Step Six – Add a Plastic Liner

Now that you have your frame and floor built for your living wall, it’s time to add the plastic liner that will act like a barrier between the soil and water and your frame and interior or exterior wall. To start, lay your frame horizontally on your work surface. Line the sides and bottom of the frame with plastic sheeting.

The plastic should lie flat on the sides and bottom of the frame’s interior. Clamps will secure your plastic sheeting along the edges. When you have the plastic flat and secured in place with your clamps, flip your frame over. Staple along the bottom of the frame. For the best results, put one staple every two or three inches to prevent accidental leaks.

Step Seven – Add the First Layer of Landscape Fabric

If all the staples are in and anchoring your plastic liner in place, flip the frame back over. Lay the landscaping fabric over your plastic layer. Smooth it out and repeat the same steps you used for anchoring the plastic liner in place. The first layer of landscape fabric will lay flat against the bottom and walls of your frame. Clamp it in place and flip it back over. Staple the landscape fabric to the sides of the frame. Trim any extra material you have hanging over the bottom of the frame.

This landscape fabric is four by fifty feet, and it has a slightly heavier design to help hold the soil in and protect your wall from any water or dampness. It’s easy to cut and install. 

Step Eight – Add the Second Layer of Landscape Fabric

Your frame should be right side up for this step. Stretch your second layer of landscape fabric over the top of your frame. It should be very taut against the edges. Once you stretch it, flip the frame over. The goal is to have the material centered underneath the frame.
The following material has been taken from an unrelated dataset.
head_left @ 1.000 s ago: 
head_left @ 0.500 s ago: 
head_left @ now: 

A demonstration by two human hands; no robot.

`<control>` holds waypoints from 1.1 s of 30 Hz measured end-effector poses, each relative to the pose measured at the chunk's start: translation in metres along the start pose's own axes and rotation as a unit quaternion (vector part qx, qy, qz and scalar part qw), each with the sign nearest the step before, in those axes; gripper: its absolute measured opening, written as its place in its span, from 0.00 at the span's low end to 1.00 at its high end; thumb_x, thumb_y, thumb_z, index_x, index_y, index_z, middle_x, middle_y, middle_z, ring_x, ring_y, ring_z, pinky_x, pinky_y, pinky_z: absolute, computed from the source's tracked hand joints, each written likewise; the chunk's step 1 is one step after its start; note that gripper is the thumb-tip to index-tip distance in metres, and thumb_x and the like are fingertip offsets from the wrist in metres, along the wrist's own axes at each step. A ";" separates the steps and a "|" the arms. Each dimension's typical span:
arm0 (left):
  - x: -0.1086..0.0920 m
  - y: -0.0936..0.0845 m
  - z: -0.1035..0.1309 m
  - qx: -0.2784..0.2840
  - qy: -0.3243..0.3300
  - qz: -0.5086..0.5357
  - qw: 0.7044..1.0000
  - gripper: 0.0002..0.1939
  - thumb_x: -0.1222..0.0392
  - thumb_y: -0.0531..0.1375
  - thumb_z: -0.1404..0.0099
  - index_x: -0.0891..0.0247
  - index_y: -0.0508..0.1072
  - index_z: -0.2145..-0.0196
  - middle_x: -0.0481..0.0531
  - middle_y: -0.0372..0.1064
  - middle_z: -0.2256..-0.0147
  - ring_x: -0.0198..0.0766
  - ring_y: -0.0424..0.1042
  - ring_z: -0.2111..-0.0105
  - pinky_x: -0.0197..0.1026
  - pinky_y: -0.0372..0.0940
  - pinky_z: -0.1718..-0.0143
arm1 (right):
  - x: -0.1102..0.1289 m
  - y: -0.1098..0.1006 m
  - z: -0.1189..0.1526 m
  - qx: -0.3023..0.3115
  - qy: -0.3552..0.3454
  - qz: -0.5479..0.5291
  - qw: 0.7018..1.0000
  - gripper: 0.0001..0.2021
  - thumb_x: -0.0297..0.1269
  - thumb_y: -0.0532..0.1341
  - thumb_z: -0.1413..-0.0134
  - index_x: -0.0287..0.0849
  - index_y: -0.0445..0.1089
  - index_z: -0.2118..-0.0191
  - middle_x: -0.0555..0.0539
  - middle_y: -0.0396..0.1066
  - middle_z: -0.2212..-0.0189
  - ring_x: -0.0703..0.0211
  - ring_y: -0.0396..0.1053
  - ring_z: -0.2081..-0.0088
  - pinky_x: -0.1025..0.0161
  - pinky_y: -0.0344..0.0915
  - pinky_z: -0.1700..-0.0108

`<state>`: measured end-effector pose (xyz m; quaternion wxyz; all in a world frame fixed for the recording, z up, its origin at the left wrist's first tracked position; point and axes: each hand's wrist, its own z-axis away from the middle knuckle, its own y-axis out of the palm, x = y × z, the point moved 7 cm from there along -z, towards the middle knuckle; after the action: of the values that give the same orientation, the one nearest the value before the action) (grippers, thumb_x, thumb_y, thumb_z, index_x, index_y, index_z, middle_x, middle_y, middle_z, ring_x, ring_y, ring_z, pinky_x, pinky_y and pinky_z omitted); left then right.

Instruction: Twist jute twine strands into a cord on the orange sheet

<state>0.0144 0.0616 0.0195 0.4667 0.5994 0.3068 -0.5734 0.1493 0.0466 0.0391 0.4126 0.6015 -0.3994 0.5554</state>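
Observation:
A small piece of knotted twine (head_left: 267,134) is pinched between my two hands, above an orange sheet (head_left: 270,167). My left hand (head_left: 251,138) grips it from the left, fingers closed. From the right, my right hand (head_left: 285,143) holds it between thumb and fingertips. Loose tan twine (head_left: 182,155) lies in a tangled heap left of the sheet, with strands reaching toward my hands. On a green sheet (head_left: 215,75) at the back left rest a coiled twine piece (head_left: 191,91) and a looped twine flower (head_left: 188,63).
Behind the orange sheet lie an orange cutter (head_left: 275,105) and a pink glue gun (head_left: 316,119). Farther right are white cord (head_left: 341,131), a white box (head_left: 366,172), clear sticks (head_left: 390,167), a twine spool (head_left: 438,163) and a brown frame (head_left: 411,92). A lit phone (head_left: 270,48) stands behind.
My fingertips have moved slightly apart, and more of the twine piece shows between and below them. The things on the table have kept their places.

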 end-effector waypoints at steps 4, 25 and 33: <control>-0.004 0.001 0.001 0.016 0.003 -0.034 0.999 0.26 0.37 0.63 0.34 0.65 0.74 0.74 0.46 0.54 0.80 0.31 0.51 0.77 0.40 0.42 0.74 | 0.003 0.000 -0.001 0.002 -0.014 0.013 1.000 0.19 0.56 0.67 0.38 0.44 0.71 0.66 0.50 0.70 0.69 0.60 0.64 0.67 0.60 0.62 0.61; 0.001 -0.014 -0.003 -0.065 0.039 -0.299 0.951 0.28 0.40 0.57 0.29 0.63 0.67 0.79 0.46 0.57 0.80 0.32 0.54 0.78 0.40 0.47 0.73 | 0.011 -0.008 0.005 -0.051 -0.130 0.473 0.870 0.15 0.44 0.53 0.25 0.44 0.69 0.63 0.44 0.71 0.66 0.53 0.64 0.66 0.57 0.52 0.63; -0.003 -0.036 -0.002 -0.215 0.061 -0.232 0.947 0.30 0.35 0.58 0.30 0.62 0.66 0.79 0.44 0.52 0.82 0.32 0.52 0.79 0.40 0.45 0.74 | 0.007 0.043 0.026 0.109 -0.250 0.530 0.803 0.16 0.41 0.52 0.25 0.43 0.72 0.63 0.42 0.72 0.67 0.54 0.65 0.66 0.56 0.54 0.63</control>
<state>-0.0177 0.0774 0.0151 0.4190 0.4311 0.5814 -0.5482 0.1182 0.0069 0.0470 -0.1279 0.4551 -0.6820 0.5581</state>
Wrap the landscape fabric around the frame. Tuck in the corners, and staple all around the frame. Again, you want your staples every two or three inches to secure it. It’s critical that you don’t tear or rip this layer of landscape fabric, and it should be firmly anchored in place with the staples. This is the only thing that will hold your soil into your living wall and keep it off your floor. Flip your frame so it’s right side up.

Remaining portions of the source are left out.